Я увидела, что это Иоиль, который был на пять лет моложе моего отца. У него была жена, Эстер, и пятеро детей, один из которых учился с моим братом в одном классе. Сначала я не узнала Иоиля без его бороды и пейсов. Сквозь слезы он рассказал мне, что его жена и пятеро детей погибли в Аушвице.
– Комят уже не такой, как был, когда ты уехала, – сказал он мне печально. – Небо упало на землю. Тут нет религиозных евреев, нет синагоги, нет кошерной еды. Все спят вповалку, но если хочешь остаться и жить у меня, то пожалуйста.
Я была потрясена. Мне? Спать в доме у мужчины? Я отказалась от его предложения.
Заплаканная, я бродила по улицам деревни. Я обнаружила, что очень немногие евреи вернулись в Комят. Я подошла к дому моих родителей – нашему большому, красивому дому – и узнала, что местные власти заняли одну половину после того, как на здание правления в конце войны упала бомба. Одну комнату окнами на поле занимала нееврейская семья.

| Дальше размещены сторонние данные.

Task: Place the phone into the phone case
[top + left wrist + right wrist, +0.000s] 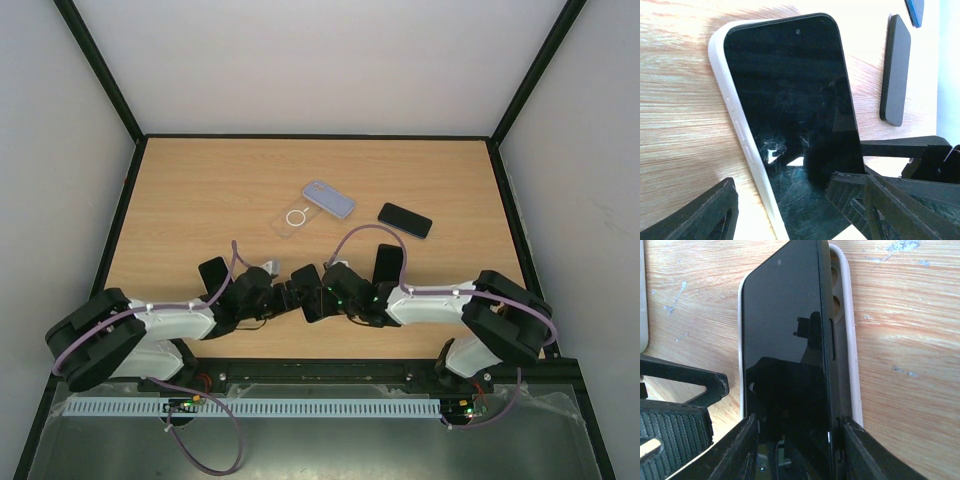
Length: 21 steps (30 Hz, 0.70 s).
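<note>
The left arm [150, 325] and the right arm [450, 300] fold inward from the near edge of a wooden desk [200, 190], meeting over its front centre. There a white phone case [724, 95] lies on the wood with a black phone [790, 90] partly inside it. The right wrist view shows one long edge of the phone down in the case and the other raised, leaving the case's camera cut-outs exposed beside it.

The right gripper [799, 425] has its fingers [742, 450] drawn narrow onto the phone's two long edges. The left gripper [785, 182] has its fingers [710, 215] spread wide to either side of the case, with bare wood showing between one finger and the white rim.

Further back on the desk, well apart from the work, lie a second black phone [405, 219] and a pale blue slab [329, 198] that could be a phone or a case. Just beside the slab is a clear case with a white ring [292, 220].

The phone looks stiff and slick-faced, with glass that could break, so it is best held by its long edges, as the right gripper does. The case looks light and pliable, likely to slide or flex unless pinned. The raised side will probably need pressing down until the rim closes over it.
</note>
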Each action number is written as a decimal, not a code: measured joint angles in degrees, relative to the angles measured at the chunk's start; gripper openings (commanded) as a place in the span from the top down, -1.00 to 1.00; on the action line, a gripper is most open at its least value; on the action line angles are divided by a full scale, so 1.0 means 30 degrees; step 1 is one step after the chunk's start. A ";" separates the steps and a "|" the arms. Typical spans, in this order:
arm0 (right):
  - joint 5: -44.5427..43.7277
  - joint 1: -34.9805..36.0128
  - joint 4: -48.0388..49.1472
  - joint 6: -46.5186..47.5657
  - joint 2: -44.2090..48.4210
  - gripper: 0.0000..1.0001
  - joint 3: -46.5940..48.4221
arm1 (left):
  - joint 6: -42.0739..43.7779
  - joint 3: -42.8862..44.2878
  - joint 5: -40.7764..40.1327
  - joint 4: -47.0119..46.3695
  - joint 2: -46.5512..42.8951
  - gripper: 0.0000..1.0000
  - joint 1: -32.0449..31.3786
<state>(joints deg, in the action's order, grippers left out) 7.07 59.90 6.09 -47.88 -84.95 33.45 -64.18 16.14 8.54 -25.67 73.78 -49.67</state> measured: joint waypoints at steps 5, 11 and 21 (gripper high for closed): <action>-0.0124 0.0051 -0.0845 0.0393 0.0248 -0.01 0.0226 | -0.0015 -0.0007 -0.0073 0.0270 -0.0051 -0.40 -0.0240; -0.0525 0.0080 -0.2186 0.0918 0.0809 -0.13 0.0619 | -0.0029 0.0000 -0.0379 0.0357 -0.0248 -0.39 -0.0619; -0.1246 0.0087 -0.3949 0.1428 0.2324 0.13 0.0816 | -0.0044 0.0109 -0.0699 0.0568 -0.0007 -0.31 -0.1253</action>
<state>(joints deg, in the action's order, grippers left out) 3.33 60.16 -5.76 -43.59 -77.97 35.90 -64.31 16.47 6.44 -23.97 73.76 -53.43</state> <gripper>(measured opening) 0.514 0.673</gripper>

Двери в дом стояли открытыми, поскольку там находилось правление, люди входили и выходили. Я прошла внутрь. Дом был неузнаваем – его превратили в контору. У нас в гостиной стояли шкафы с документами.
Служащие, узнав меня, повставали с мест и подошли ко мне.
– Ты можешь жить в комнате, которую раньше занимала твоя бабушка, – сказали они.
Я заглянула в маленькую комнатку, где жила бабушка Хана-Дебора. Комната была похожа на склад, заставленный шкафами с документами. Я отказалась от их предложения. Я не хотела одна жить в доме, где постоянно находились неевреи. Я вышла оттуда потрясенная и сломленная. Служащие вышли за мной следом и передали мне ящичек с семью серебряными ложками, принадлежавшими моей семье. Они подумали, что так утешат меня. Я взяла ложки. Это была единственная вещь, оставшаяся от моей семьи и моего дома, но она не принесла мне ни утешения, ни радости.
В доме напротив пустой синагоги я нашла Хинду Вайссман из семьи Лейбовиц – швею, которая учила меня шить. Мы провели с ней вместе наши первые недели в Аушвице. Ее муж не вернулся, а ребенка, которого она родила в лагере и из-за которого ее увезли в Германию, убили.
Хинда сказала мне: «Приходи, оставайся и живи со мной». Я провела у Хинды несколько дней, но там было слишком много народа, потому что другие девушки из деревни тоже жили с ней – девушки, которым некуда было возвращаться. Мы спали втроем на одной постели.
В первый вечер несколько евреев, которые прятались в лесах, а теперь вернулись в деревню, пришли и попросили меня рассказать, что я повидала. Они знали об ужасах лагерей, но были не в курсе подробностей. Когда мы рассказали им, их глаза широко распахнулись от потрясения. Они все время спрашивали: «Правда? Правда? Правда?»
Мы проговорили до позднего вечера – о том, через что прошли в Аушвице. Все плакали.